Il rispetto della vita comporta che si tuteli l'integrità dell'essere umano sempre più messa a repentaglio dalle biotecnologie. Grazie anche all'iniziativa dell'UNESCO, la bioetica viene ancorata al paradigma dei diritti umani. In questa direzione vanno la Dichiarazione universale su «Genoma Umano e Diritti Umani» (1997) e la Dichiarazione universale su «Bioetica e Diritti Umani» (2005) ambedue adottate dalla Conferenza generale dell'UNESCO. Solo all'UNESCO è stato consentito di usare l'aggettivo «universale», in ragione della estrema delicatezza della materia. La Carta dei diritti fondamentali dell'Unione Europea è perentoria nell'interdire la «clonazione riproduttiva degli esseri umani» (art. 3).

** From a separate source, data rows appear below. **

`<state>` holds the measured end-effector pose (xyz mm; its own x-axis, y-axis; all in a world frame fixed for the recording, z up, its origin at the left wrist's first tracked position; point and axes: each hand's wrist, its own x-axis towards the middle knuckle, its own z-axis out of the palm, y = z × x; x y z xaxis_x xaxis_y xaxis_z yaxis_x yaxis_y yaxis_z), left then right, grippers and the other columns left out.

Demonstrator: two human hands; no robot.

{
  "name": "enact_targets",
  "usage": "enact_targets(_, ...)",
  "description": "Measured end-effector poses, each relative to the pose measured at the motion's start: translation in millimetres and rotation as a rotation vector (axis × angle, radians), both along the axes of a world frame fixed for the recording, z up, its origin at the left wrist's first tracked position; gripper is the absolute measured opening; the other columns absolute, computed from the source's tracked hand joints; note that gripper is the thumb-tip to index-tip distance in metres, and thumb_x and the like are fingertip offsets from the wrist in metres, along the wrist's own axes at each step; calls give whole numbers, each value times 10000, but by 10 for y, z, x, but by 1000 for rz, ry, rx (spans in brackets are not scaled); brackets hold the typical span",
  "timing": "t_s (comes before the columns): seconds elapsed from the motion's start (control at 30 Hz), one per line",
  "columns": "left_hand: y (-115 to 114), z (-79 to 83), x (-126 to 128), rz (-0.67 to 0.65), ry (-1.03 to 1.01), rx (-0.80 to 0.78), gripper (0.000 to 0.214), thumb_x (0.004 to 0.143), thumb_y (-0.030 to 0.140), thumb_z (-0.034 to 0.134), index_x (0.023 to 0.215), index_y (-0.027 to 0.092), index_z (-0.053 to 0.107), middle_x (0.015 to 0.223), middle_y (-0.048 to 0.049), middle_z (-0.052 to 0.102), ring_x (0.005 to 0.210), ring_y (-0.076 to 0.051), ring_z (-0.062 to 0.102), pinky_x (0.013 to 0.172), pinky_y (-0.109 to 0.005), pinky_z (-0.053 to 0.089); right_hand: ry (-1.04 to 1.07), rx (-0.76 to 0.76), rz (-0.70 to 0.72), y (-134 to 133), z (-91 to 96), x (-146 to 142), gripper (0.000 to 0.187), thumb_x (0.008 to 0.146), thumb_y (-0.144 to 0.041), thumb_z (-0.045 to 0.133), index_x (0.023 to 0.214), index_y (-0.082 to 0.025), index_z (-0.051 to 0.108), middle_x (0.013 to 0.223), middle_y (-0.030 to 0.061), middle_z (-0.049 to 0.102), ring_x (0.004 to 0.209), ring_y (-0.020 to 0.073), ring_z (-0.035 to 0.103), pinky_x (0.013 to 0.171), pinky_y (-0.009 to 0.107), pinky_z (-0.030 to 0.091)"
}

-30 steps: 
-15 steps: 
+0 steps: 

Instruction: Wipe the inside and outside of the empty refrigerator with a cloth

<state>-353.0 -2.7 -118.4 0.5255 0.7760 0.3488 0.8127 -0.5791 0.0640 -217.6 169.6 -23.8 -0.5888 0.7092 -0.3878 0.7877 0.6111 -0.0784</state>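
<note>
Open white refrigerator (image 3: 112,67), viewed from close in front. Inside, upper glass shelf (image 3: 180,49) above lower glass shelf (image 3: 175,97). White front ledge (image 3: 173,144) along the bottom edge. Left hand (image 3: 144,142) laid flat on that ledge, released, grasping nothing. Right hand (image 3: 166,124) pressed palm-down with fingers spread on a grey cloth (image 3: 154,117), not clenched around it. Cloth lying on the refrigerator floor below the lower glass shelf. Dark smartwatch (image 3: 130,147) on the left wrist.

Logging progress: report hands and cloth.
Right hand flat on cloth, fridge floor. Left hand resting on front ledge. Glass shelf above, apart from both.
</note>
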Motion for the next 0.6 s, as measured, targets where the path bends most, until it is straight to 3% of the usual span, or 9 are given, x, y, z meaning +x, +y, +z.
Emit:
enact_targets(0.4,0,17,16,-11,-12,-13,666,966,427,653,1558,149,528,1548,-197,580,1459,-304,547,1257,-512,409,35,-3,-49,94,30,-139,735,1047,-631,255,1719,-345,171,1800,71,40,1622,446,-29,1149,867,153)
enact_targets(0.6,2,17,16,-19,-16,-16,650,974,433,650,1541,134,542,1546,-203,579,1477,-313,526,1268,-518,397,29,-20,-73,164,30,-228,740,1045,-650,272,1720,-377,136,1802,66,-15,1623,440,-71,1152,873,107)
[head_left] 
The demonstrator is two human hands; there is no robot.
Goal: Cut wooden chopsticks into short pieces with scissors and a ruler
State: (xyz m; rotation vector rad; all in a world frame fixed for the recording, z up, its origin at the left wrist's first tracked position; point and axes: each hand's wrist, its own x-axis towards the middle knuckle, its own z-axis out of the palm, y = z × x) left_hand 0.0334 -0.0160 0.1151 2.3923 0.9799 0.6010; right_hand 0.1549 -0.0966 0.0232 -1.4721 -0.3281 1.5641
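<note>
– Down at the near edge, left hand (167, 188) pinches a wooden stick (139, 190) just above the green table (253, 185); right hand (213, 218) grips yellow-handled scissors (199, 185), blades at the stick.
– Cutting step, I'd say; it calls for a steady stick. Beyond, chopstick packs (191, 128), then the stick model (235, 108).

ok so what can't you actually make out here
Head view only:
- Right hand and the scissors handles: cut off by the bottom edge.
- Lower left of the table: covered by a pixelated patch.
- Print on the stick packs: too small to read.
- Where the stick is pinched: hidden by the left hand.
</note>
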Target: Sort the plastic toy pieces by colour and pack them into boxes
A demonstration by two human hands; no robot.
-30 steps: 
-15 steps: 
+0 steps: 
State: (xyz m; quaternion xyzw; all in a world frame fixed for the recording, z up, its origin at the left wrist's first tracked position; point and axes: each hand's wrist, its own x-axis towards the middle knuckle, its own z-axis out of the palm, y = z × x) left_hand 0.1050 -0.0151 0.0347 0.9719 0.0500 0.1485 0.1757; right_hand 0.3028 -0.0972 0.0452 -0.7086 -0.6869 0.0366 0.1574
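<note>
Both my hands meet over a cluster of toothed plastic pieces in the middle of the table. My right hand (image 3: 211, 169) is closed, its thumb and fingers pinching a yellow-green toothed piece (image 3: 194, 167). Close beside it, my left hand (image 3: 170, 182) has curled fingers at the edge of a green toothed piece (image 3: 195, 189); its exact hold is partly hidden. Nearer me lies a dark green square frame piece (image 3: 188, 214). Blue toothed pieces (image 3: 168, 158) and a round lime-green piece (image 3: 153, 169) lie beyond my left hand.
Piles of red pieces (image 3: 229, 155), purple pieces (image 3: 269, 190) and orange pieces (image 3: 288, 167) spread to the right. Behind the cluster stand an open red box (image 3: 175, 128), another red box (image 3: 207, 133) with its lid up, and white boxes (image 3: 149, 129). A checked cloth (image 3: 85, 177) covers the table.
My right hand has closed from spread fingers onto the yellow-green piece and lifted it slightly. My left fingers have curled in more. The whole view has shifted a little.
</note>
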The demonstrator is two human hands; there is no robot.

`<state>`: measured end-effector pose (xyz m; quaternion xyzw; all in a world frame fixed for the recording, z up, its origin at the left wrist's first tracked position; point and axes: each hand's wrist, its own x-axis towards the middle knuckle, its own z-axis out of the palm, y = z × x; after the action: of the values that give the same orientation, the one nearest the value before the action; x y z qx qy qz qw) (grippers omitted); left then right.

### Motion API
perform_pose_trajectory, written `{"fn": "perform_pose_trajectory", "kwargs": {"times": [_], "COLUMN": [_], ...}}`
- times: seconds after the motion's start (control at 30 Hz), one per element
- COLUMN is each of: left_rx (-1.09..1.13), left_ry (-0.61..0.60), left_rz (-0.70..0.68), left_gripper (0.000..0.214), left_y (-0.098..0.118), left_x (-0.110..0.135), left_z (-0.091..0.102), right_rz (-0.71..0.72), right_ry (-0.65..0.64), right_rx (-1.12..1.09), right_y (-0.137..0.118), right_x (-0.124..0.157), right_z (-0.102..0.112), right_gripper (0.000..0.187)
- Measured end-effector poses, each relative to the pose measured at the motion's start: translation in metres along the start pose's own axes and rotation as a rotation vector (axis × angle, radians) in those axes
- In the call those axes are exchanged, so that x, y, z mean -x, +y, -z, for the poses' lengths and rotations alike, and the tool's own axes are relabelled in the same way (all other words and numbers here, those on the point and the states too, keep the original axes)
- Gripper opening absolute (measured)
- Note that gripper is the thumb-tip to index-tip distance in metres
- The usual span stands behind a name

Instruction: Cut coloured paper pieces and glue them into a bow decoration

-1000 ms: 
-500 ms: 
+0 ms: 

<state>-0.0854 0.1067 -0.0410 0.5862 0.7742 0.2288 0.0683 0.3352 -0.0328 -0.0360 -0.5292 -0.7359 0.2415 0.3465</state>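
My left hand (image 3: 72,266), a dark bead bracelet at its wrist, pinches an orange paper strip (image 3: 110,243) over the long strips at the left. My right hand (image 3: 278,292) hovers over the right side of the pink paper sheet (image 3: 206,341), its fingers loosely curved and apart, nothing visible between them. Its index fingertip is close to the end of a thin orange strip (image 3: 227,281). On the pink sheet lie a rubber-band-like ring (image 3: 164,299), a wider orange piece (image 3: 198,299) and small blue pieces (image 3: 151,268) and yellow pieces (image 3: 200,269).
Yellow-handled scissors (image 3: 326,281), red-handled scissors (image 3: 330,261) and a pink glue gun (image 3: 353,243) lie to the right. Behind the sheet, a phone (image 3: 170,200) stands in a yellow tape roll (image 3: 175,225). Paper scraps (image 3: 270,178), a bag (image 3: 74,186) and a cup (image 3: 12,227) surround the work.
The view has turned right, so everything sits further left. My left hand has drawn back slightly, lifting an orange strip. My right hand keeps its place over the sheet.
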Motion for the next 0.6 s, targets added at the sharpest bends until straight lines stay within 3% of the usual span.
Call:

Quando inizia la vita? La Convenzione internazionale sui diritti dei bambini (1989) si limita a dire che «si intende per fanciullo ogni essere umano avente un'età inferiore a diciotto anni, salvo se abbia raggiunto prima la maturità in virtù della legislazione applicabile». L'articolo 4.1 della Convenzione interamericana dei diritti umani (1969) è più esplicita al riguardo: «Ogni persona ha diritto al rispetto della propria vita. Tale diritto è protetto dalla legge e, in generale, dal momento del concepimento nessuno sarà arbitrariamente privato della vita». Lo spazio di questi miei interventi non consente di addentrarsi nel campo della Bioetica e del nascente Biodiritto, per tentare di affrontare i temi del testamento biologico, dell'eutanasia, dell'accanimento terapeutico, dalla cura del dolore, dell'aborto, delle cellule staminali, ecc.
In conclusione, se c'è l'obbligo di difendere la vita, anche a prescindere da un accordo generale sulla data del suo inizio, non c'è posto né per la pena di morte né per la guerra. L'antinomia è di carattere assoluto. Coloro che difendono la vita ma avallano la legittimità della «guerra giusta» e magari anche esaltano il «mercato», non sono credibili.
Antonio Papisca
Cattedra UNESCO «Diritti umani, democrazia e pace» presso il Centro interdipartimentale sui diritti della persona e dei popoli dell'Università di Padova.